Konspirasi Dua Lelaki
Oleh Wina Bojonegoro
Dor!
Sebuah peluru melesat mengenai kepalaku. Telak. Aku terkapar di atas hamparan pasir. Telungkup. Bulir-bulir pasir memasuki mulutku. Sakit. Namun aku belum mati.
Dalam gerakan lambat , aku mencoba merangkak seraya mengibaskan pasir-pasir putih yang menempel di sekujur lengan dan kaki. Laki-laki itu masih di situ. Duduk dengan posisi siaga di atas hamparan pasir. Aku ingin menantangnya. Sekali ini saja, mumpung aku belum mati. Tetapi aku terkulai. Masih terkena efek tembakan yang baru saja mengenai kepalaku.
“Sorry!” ia menggumam. Aku mencoba tertawa, tetapi malah terasa seringai.
“Mendekatlah, mari kita bicarakan dengan kepala dewasa.”

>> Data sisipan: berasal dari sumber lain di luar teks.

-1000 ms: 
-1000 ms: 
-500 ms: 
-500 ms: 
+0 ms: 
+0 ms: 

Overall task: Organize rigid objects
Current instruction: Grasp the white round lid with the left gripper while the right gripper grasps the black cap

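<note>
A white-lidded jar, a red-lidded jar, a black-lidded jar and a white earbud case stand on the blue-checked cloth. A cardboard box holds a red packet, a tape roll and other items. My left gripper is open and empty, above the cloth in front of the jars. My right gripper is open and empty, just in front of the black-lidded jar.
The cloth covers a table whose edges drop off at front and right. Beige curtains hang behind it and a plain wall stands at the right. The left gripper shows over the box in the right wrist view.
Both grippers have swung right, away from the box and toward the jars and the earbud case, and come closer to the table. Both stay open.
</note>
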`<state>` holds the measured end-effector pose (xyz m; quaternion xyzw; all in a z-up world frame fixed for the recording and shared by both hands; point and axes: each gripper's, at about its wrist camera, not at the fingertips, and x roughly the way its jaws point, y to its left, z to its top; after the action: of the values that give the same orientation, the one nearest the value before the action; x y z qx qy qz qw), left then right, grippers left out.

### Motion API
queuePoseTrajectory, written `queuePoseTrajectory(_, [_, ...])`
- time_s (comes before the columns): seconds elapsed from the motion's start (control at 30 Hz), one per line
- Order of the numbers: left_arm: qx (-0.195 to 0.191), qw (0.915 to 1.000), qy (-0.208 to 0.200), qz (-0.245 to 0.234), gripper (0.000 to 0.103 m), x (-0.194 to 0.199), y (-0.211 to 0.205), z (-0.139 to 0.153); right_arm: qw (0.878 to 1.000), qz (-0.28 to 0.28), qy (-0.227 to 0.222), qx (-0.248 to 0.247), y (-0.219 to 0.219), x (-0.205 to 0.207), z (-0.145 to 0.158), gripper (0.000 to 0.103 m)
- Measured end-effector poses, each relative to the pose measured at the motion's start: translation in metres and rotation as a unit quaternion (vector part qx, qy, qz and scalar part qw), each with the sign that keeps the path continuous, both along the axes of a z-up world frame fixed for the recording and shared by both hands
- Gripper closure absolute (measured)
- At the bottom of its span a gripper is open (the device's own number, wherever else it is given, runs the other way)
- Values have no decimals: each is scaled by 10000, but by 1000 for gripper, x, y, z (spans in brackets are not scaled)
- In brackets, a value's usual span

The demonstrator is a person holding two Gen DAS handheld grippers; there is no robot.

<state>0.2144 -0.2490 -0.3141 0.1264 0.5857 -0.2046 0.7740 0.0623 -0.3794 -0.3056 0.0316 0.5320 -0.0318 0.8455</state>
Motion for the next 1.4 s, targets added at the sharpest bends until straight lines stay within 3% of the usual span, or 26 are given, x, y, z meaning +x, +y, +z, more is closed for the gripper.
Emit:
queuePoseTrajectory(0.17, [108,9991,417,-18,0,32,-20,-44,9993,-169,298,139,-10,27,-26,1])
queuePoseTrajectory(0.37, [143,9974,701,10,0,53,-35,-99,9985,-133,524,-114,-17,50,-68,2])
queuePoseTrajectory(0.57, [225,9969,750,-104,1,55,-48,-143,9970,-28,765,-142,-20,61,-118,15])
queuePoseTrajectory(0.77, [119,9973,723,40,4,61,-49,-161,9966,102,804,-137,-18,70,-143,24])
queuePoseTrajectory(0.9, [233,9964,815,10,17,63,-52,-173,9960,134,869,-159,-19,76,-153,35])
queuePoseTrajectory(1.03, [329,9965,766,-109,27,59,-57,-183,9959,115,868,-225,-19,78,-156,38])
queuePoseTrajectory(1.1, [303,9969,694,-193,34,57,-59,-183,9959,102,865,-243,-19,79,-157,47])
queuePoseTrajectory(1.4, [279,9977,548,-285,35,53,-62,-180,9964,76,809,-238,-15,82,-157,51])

Apakah aku kurang dewasa untuk seorang perempuan usia 33 tahun yang sudah lulus S2 dan telah mengajar lebih dari 7000 jam? Lelaki itu, yang telah menembakku dengan kata-kata paling kejam di dunia, mengulurkan tangan dengan pandangan penuh permintaan maaf.
“Jadi, ini liburan umpan atau semacam parsel lebaran atau apa?” tanyaku sarkas. Ia memindai seluruh wajahku dengan saksama. Aku membalas tatapannya dengan putus asa. Skenarionya tidak begini. Rencana semula adalah menikmati matahari tergelincir di genangan laut antara Senggigi-Gili Trawangan. Dihiasi layar perahu tradisional para pencari ikan, serta kepak burung camar yang pulang menuju sarang di rerimbun pohon ketapang. Tapi, baru hari pertama dari tiga rencana, senjata itu meletus. Aku terkapar.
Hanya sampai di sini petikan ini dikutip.